- [Problem requirements]
In the listing below, print exactly the lines from the first through the one that contains "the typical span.".

- [Supplied data]
+ + + +

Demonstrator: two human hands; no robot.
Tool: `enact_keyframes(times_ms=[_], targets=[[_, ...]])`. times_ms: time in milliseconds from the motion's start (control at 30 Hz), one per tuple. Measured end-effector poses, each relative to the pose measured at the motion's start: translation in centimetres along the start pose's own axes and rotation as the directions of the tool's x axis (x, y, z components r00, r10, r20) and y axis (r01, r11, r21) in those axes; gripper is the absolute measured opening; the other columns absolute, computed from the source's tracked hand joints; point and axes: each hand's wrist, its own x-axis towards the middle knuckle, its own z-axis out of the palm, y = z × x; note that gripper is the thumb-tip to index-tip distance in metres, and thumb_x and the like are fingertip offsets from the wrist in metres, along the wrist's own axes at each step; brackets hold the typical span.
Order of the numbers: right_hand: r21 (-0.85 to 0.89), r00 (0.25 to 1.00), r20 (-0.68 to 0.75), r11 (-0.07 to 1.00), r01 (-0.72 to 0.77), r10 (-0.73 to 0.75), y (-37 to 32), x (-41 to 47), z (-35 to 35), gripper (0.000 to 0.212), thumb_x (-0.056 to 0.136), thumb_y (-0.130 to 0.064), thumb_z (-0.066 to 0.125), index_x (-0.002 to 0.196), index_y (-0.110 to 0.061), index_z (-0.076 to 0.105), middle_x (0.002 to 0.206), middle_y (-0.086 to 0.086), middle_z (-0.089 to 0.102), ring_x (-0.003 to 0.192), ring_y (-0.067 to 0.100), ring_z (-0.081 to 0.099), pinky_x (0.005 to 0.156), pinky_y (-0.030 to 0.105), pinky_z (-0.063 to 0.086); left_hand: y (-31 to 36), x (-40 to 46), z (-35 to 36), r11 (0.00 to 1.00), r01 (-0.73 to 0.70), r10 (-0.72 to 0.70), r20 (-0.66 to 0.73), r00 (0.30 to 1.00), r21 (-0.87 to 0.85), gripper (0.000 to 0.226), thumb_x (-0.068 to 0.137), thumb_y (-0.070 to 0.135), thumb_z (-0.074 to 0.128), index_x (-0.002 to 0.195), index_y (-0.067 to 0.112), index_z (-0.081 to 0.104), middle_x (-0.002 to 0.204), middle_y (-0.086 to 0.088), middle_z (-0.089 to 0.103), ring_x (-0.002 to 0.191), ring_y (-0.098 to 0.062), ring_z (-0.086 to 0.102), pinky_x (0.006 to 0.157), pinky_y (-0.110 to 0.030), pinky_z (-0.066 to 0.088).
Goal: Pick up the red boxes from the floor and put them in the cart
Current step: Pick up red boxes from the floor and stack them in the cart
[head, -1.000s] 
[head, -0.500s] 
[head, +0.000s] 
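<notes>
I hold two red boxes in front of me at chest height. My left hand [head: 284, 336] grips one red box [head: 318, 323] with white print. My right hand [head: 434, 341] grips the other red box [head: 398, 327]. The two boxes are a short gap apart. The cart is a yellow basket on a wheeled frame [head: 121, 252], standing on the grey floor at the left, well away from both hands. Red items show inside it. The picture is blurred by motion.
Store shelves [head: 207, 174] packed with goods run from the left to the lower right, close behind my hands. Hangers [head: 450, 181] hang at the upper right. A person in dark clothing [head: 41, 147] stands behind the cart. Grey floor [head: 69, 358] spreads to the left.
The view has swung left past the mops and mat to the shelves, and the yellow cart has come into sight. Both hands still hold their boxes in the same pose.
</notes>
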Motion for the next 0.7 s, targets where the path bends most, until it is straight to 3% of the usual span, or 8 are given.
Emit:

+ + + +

- [Solution for this problem]
Demonstrator: two human hands; no robot.
Tool: `enact_keyframes(times_ms=[_], targets=[[_, ...]])`. times_ms: time in milliseconds from the motion's start (control at 30 Hz), one per tuple. Measured end-effector poses, each relative to the pose measured at the motion's start: translation in centimetres along the start pose's own axes and rotation as the directions of the tool's x axis (x, y, z components r00, r10, r20) and y axis (r01, r11, r21) in those axes; gripper is the absolute measured opening; the other columns absolute, computed from the source's tracked hand joints; point and axes: each hand's wrist, its own x-axis towards the middle knuckle, its own z-axis out of the palm, y = z × x; note that gripper is the thumb-tip to index-tip distance in metres, and thumb_x and the like are fingertip offsets from the wrist in metres, along the wrist's own axes at each step; brackets hold the typical span.

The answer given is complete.